◆ Work task ◆
Drop the pictures and restate the rest of the listing word for word.

· · ·

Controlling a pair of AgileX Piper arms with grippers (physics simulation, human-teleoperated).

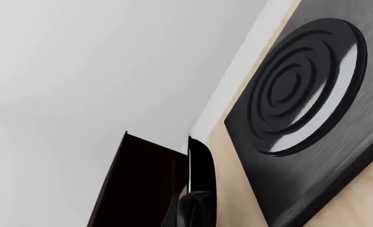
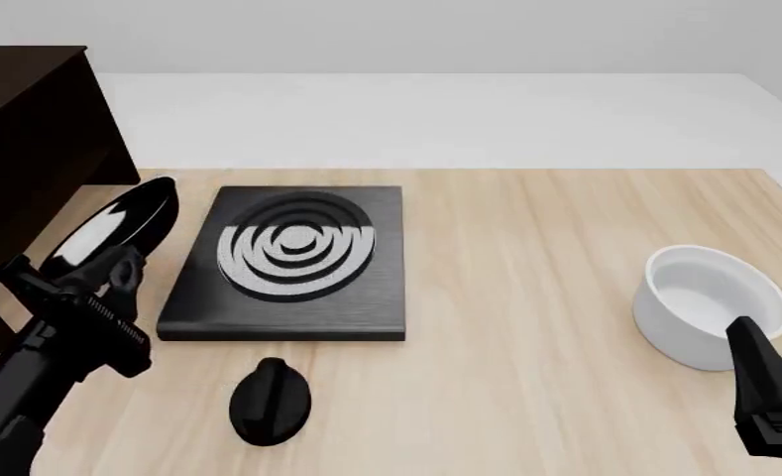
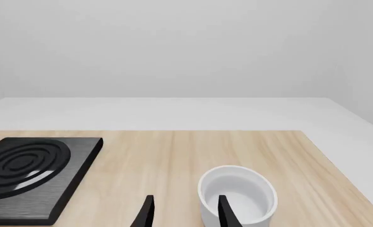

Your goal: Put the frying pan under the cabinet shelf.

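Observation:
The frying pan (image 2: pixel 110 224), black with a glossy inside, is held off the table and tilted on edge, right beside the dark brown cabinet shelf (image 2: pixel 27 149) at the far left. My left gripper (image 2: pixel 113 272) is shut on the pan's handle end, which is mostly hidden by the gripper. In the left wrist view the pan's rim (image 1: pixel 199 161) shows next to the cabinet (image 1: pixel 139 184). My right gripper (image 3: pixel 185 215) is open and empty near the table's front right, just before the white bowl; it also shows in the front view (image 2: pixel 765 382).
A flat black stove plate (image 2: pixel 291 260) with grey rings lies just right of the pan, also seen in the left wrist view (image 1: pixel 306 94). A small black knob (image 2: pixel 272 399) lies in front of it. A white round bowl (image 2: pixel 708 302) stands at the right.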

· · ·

◆ Result of the exercise ◆
Controlling a pair of AgileX Piper arms with grippers (physics simulation, human-teleoperated).


Your goal: Put the frying pan under the cabinet shelf.

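Observation:
The frying pan (image 2: pixel 110 224), black with a glossy inside, is held off the table and tilted on edge, right beside the dark brown cabinet shelf (image 2: pixel 27 149) at the far left. My left gripper (image 2: pixel 113 272) is shut on the pan's handle end, which is mostly hidden by the gripper. In the left wrist view the pan's rim (image 1: pixel 199 161) shows next to the cabinet (image 1: pixel 139 184). My right gripper (image 3: pixel 185 215) is open and empty near the table's front right, just before the white bowl; it also shows in the front view (image 2: pixel 765 382).
A flat black stove plate (image 2: pixel 291 260) with grey rings lies just right of the pan, also seen in the left wrist view (image 1: pixel 306 94). A small black knob (image 2: pixel 272 399) lies in front of it. A white round bowl (image 2: pixel 708 302) stands at the right.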

At this stage, the exercise is finished.